Bachelor’s or Master’s in Computer Science, Engineering, or a related field (PhD is a plus)
3+ years of experience building or running HPC or large GPU clusters—on-prem, cloud, or hybrid
Ownership of outcomes, not just job submission
Strong Linux background
Experience with Kubernetes and container runtimes (containerd, CRI-O, Docker) in real environments
CI/CD integrated into workflows
Solid understanding of HPC networking and RDMA: InfiniBand, RoCE, NVLink/NVSwitch
Understanding of why topology and fabric design matter and experience with misconfigured systems
Experience with storage and I/O for large workloads: Ceph, Lustre, NFS at scale, GPUDirect Storage, or similar
Focus on throughput, latency, and contention in storage systems
Proficiency with Terraform, Ansible, Helm, and GitOps-style workflows
Ability to keep configurations reproducible and maintainable
Good scripting skills in Python or Bash
Ability to automate checks, integrate systems, and prototype tooling
Clear written and verbal communication skills
Ability to lead design reviews without losing the audience
Ability to communicate effectively with both engineers and non-technical stakeholders
Legal authorization to work in the U.S. on a full-time basis without visa sponsorship

Nice to Have

Hands-on experience with the NVIDIA ecosystem: GPU Operator, MIG, DCGM, NCCL, Nsight
Experience managing CUDA stacks across production GPU clusters
Experience with MLflow, Kubeflow, NeMo, or similar AI/ML pipeline tools
Experience with distributed training frameworks like PyTorch DDP, DeepSpeed, or Megatron
Real cluster experience with Slurm, LSF, PBS (not just lab environments)
Experience with multi-tenant GPU environments or 'AI training farms'
Familiarity with observability stacks for HPC: Prometheus, DCGM Exporter, Grafana, NGC tools
Open-source contributions in HPC, CUDA, or Kubernetes (strong plus)

Technical Stack

Kubernetes, Slurm, NVIDIA Hopper GPUs, NVIDIA Blackwell GPUs, NVLink, NVSwitch, InfiniBand, RoCE, GPU Operator, Network Operator, CUDA, Terraform, Ansible, Helm, GitOps, Python, Bash, containerd, CRI-O, Docker, Ceph, Lustre, NFS, GPUDirect Storage, Prometheus, DCGM Exporter, Grafana, NGC, MLflow, Kubeflow, NeMo, PyTorch DDP, DeepSpeed, Megatron

Team & Environment

Engineering-driven team with low bureaucracy and high ownership. We focus on solving hard infrastructure problems and seeing our work impact real customer workloads. Our culture values technical excellence, low ego, and doing things properly at scale.

Benefits & Compensation

100% employer-paid medical, dental, and vision insurance for employee and family
4% 401(k) match with immediate vesting
Company-paid short-term and long-term disability insurance
Company-paid life insurance
20 weeks paid parental leave for primary caregivers
12 weeks paid parental leave for secondary caregivers
Remote-first work model within the US
Home office support including mobile and internet stipend
Access to top-tier hardware: H200, B200, GB200-class GPUs, NVLink/NVSwitch, InfiniBand/RoCE

Compensation: $225,000–$315,000 OTE with equity included.

Work Mode

Remote-first, work from anywhere in the United States.

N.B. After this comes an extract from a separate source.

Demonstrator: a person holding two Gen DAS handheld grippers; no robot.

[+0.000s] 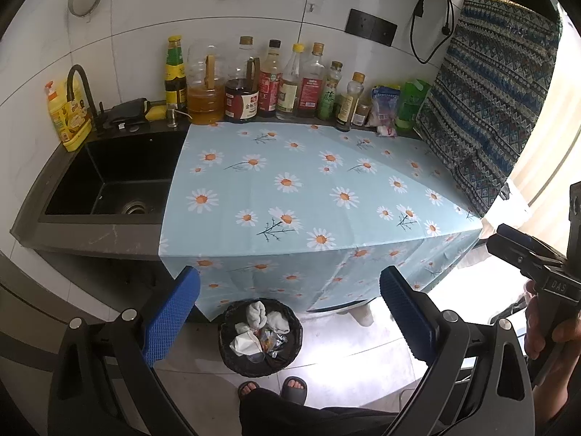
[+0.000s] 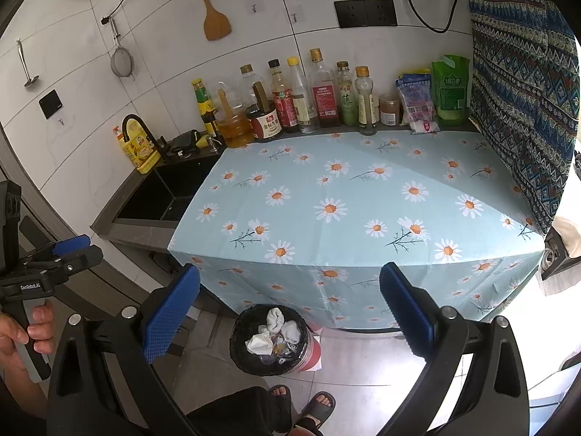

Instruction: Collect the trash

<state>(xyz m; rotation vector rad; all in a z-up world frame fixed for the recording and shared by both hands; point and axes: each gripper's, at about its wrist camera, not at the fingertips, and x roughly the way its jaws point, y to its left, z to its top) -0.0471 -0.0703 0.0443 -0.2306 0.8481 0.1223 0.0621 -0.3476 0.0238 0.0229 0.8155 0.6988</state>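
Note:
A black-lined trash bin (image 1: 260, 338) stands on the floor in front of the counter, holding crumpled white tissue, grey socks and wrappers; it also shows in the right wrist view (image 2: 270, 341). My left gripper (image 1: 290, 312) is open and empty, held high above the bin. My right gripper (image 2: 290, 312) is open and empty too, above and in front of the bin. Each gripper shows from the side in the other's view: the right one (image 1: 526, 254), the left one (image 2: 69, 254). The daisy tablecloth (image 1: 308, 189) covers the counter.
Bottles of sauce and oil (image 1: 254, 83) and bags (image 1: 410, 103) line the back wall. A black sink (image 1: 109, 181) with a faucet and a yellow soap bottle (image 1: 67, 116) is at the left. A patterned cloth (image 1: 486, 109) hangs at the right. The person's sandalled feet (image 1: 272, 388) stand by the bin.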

We are proud to be an equal opportunity workplace and are committed to equal employment opportunity regardless of race, color, religion, national origin, age, sex, marital status, ancestry, physical or mental disability, genetic information, veteran status, gender identity, or expression, sexual orientation, or any other characteristic protected by applicable federal, state or local law.

Required Skills

KubernetesSlurmNVIDIA Hopper GPUsNVIDIA Blackwell GPUsNVLinkNVSwitchInfiniBandRoCEGPU OperatorNetwork OperatorLinuxcontainerdCRI-ODockerHPC KubernetesSlurmNVIDIA Hopper GPUsNVIDIA Blackwell GPUsNVLinkNVSwitchInfiniBandRoCEGPU OperatorNetwork OperatorLinuxcontainerdCRI-ODockerHPC

Need to work legally in Thailand?

Work permits without the paperwork nightmare

Thai immigration rules are strict and easy to get wrong. SVBL handles the bureaucracy — correct visa type, proper documentation, timely submissions. You focus on your work.

Right visa type for your situation

Document preparation & submission

Deadline tracking & renewals

Direct liaison with immigration

Talk to an expert

10+ years experience

About company

Building AI-centric cloud infrastructure that combines large GPU clusters, high-speed networks, and cloud-native tooling into a platform used by enterprises, startups, and research teams. The goal is to enable serious AI and simulation workloads without requiring customers to build their own supercomputers.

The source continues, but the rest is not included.